Prompt:
Restate the listing exactly.

*** Collected material ***

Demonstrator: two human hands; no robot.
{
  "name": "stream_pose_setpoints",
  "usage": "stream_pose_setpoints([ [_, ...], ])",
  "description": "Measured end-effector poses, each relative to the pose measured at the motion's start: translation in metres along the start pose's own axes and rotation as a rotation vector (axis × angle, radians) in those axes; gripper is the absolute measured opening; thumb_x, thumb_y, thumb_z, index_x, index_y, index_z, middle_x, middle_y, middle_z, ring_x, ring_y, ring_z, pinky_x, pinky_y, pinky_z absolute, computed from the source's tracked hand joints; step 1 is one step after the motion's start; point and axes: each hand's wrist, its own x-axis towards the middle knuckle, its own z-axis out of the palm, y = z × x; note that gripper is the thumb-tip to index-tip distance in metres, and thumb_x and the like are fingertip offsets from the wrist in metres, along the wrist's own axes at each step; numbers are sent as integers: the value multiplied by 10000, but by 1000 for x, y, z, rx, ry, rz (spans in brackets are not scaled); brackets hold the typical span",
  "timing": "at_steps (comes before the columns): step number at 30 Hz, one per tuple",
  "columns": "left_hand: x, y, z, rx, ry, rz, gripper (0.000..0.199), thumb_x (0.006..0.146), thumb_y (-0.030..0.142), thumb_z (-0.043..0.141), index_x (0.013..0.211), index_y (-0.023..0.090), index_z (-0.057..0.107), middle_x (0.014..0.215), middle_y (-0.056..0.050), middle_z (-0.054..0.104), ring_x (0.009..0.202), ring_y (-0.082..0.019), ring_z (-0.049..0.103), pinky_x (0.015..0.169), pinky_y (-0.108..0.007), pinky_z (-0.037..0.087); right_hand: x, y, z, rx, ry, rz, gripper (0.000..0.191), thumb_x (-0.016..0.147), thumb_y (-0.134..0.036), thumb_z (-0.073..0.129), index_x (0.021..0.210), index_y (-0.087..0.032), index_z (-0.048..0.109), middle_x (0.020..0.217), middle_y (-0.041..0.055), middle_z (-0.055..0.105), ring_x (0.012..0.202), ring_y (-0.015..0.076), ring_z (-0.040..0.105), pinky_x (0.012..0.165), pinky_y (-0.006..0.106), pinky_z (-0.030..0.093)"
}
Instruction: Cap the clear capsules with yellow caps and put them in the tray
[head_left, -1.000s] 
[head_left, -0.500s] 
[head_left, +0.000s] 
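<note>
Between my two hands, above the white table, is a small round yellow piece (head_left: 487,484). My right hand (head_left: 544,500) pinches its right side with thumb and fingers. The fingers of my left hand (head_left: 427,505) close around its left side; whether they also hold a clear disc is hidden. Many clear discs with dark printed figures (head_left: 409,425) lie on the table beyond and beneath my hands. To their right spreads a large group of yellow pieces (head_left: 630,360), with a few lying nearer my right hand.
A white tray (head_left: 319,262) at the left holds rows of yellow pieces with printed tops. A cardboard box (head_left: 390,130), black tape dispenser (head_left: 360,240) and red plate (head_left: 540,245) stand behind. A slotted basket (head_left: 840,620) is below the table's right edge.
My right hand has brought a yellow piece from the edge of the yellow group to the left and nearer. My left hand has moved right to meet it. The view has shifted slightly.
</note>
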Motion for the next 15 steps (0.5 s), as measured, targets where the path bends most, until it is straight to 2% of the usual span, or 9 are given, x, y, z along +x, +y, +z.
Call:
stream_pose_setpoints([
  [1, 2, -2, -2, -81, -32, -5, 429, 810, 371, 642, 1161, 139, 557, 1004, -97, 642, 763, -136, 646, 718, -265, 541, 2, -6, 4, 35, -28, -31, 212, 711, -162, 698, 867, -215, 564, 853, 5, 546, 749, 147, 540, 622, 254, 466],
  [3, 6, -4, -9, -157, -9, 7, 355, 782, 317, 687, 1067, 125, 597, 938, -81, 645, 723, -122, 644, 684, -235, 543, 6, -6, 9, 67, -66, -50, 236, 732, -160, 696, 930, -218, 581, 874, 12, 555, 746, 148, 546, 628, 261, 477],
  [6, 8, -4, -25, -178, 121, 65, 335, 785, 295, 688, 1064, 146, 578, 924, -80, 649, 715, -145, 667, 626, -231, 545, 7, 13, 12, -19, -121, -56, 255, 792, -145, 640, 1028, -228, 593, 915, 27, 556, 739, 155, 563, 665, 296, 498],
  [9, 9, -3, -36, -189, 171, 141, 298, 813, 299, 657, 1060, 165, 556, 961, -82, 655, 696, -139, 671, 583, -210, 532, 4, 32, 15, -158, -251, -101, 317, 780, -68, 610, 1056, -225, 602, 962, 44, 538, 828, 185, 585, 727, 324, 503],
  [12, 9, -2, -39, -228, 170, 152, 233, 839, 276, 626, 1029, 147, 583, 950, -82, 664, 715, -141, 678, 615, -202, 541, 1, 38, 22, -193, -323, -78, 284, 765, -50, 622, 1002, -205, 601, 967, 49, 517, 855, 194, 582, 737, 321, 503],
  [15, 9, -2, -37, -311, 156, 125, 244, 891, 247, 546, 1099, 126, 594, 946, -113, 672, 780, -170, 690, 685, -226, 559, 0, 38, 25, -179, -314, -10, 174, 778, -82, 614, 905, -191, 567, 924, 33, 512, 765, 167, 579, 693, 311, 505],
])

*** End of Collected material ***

Task result:
Demonstrator: two human hands; no robot.
{
  "name": "stream_pose_setpoints",
  "usage": "stream_pose_setpoints([ [_, ...], ])",
  "description": "Measured end-effector poses, each relative to the pose measured at the motion's start: translation in metres along the start pose's own axes and rotation as a rotation vector (axis × angle, radians) in those axes; gripper is the absolute measured opening; thumb_x, thumb_y, thumb_z, index_x, index_y, index_z, middle_x, middle_y, middle_z, ring_x, ring_y, ring_z, pinky_x, pinky_y, pinky_z absolute, computed from the source's tracked hand joints; step 1 is one step after the motion's start; point and axes: each hand's wrist, its own x-axis towards the middle knuckle, its own z-axis out of the palm, y = z × x; note that gripper is the thumb-tip to index-tip distance in metres, and thumb_x and the like are fingertip offsets from the wrist in metres, along the wrist's own axes at each step; numbers are sent as integers: the value multiplied by 10000, but by 1000 for x, y, z, rx, ry, rz (spans in brackets are not scaled); brackets hold the typical span",
  "timing": "at_steps (comes before the columns): step number at 30 Hz, one per tuple",
  "columns": "left_hand: x, y, z, rx, ry, rz, gripper (0.000..0.199), thumb_x (0.006..0.146), thumb_y (-0.030..0.142), thumb_z (-0.043..0.141), index_x (0.013..0.211), index_y (-0.023..0.090), index_z (-0.057..0.107), middle_x (0.014..0.215), middle_y (-0.056..0.050), middle_z (-0.054..0.104), ring_x (0.009..0.202), ring_y (-0.082..0.019), ring_z (-0.049..0.103), pinky_x (0.015..0.169), pinky_y (-0.108..0.007), pinky_z (-0.037..0.087); right_hand: x, y, z, rx, ry, rz, gripper (0.000..0.191), thumb_x (-0.016..0.147), thumb_y (-0.134..0.036), thumb_z (-0.073..0.129), index_x (0.021..0.210), index_y (-0.087..0.032), index_z (-0.048..0.109), middle_x (0.020..0.217), middle_y (-0.041..0.055), middle_z (-0.055..0.105), ring_x (0.012..0.202), ring_y (-0.015..0.076), ring_z (-0.040..0.105), pinky_x (0.012..0.165), pinky_y (-0.006..0.106), pinky_z (-0.030..0.093)"
}
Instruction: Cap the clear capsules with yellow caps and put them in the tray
[head_left, -1.000s] 
[head_left, -0.500s] 
[head_left, +0.000s] 
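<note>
Between my two hands, above the white table, is a small round yellow piece (head_left: 487,484). My right hand (head_left: 544,500) pinches its right side with thumb and fingers. The fingers of my left hand (head_left: 427,505) close around its left side; whether they also hold a clear disc is hidden. Many clear discs with dark printed figures (head_left: 409,425) lie on the table beyond and beneath my hands. To their right spreads a large group of yellow pieces (head_left: 630,360), with a few lying nearer my right hand.
A white tray (head_left: 319,262) at the left holds rows of yellow pieces with printed tops. A cardboard box (head_left: 390,130), black tape dispenser (head_left: 360,240) and red plate (head_left: 540,245) stand behind. A slotted basket (head_left: 840,620) is below the table's right edge.
My right hand has brought a yellow piece from the edge of the yellow group to the left and nearer. My left hand has moved right to meet it. The view has shifted slightly.
</note>
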Motion for the next 15 steps (0.5 s), as measured, targets where the path bends most, until it is straight to 2% of the usual span, or 9 are given, x, y, z along +x, +y, +z.
Call:
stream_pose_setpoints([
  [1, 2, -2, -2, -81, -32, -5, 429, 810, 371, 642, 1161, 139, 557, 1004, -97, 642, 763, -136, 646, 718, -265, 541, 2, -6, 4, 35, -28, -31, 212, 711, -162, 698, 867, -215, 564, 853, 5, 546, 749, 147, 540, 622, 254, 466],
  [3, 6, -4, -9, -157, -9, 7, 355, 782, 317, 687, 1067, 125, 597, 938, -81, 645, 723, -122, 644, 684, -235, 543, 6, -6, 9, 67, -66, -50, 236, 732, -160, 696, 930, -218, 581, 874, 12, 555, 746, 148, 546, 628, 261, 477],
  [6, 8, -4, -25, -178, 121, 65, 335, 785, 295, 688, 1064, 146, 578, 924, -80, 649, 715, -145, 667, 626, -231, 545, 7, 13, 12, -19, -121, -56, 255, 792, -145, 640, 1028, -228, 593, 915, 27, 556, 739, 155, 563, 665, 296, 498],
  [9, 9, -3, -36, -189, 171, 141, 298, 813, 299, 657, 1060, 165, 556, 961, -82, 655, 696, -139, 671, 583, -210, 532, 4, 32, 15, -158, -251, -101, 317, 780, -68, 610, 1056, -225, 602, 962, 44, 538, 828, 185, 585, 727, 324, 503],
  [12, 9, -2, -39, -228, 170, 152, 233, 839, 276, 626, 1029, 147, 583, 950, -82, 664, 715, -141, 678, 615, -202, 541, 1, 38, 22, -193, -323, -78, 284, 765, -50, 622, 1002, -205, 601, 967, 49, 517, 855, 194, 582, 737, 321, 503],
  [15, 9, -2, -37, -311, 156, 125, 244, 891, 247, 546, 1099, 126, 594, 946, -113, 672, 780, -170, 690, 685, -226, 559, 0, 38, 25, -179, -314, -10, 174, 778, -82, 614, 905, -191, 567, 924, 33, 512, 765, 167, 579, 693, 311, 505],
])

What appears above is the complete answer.